Although the AWGRs had successfully confirmed their cyclic wavelength routing properties [15], a fully loaded routing scheme allowing for the simultaneous all-to-all communication has not been demonstrated due to the constraints arising from the in-band Xtalk effects of the AWGR structures [22]. The inband Xtalk can significantly impair system operation when the same wavelength  $\lambda$ ref is used simultaneously at several AWGR input ports, since interference noise originating from the other routing paths causes severe performance degradation on the data signal carried by  $\lambda$ ref and exiting through the desired output. According to [22], an in-band Xtalk value of -34 dB is needed for an 8×8 AWGR structure; however, the reported AWGRs exhibit significantly higher XTalk.
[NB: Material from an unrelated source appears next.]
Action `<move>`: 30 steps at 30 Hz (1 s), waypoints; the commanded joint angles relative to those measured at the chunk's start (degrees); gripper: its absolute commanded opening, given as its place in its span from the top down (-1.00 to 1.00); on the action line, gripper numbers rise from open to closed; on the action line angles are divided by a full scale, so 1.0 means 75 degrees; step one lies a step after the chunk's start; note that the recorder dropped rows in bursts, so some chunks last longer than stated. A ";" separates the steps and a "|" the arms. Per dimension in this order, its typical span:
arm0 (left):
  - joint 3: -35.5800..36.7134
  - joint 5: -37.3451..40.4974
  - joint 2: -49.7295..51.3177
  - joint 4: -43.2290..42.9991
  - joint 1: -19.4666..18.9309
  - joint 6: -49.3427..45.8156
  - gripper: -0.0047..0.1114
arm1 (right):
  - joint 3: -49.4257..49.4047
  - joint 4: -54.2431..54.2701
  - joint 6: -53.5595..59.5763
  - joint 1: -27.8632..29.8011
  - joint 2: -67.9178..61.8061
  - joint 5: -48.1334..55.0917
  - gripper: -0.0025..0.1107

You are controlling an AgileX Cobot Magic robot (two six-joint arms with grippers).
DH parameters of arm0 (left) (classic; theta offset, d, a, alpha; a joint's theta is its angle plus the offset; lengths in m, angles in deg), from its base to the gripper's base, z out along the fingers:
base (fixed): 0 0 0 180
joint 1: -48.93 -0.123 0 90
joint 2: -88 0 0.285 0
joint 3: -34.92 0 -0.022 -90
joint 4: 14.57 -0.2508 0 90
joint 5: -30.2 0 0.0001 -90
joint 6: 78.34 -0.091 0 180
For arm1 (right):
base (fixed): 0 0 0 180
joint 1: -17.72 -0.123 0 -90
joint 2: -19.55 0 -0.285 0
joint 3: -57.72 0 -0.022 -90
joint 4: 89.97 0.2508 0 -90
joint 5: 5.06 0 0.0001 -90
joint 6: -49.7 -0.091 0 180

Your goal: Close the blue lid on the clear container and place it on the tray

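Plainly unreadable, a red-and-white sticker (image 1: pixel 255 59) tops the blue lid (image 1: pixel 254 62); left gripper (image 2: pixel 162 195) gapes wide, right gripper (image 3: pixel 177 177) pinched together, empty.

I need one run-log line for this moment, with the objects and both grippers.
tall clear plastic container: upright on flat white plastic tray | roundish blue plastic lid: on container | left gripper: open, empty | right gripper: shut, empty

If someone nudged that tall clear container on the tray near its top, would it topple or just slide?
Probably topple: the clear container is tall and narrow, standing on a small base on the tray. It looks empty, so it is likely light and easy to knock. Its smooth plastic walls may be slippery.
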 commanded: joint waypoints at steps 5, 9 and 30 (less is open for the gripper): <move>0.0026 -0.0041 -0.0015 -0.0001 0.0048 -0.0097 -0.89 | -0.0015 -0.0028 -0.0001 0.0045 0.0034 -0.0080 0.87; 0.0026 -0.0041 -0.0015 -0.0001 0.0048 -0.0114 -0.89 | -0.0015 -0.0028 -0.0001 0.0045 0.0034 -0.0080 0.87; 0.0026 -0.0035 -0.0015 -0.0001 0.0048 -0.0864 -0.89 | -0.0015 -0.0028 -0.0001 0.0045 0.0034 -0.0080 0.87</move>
To overcome this limitation, we have developed a XTalk-aware routing scheme towards enabling fully loaded AWGR-based interconnects even with AWGRs that do not meet the necessary Xtalk value [22], as has been typically the case for the integrated AWGRs reported so far [8,9,15,21]. The proposed XTalk-aware scheme [23] exploits a number of slightly detuned wavelengths around the nominal AWGR channel central wavelength for each spectral band, considering, however, the maximum possible wavelength utilization factor (i.e. the number of different AWGR inputs that can use the same wavelength and still obtain error-free operation at the output).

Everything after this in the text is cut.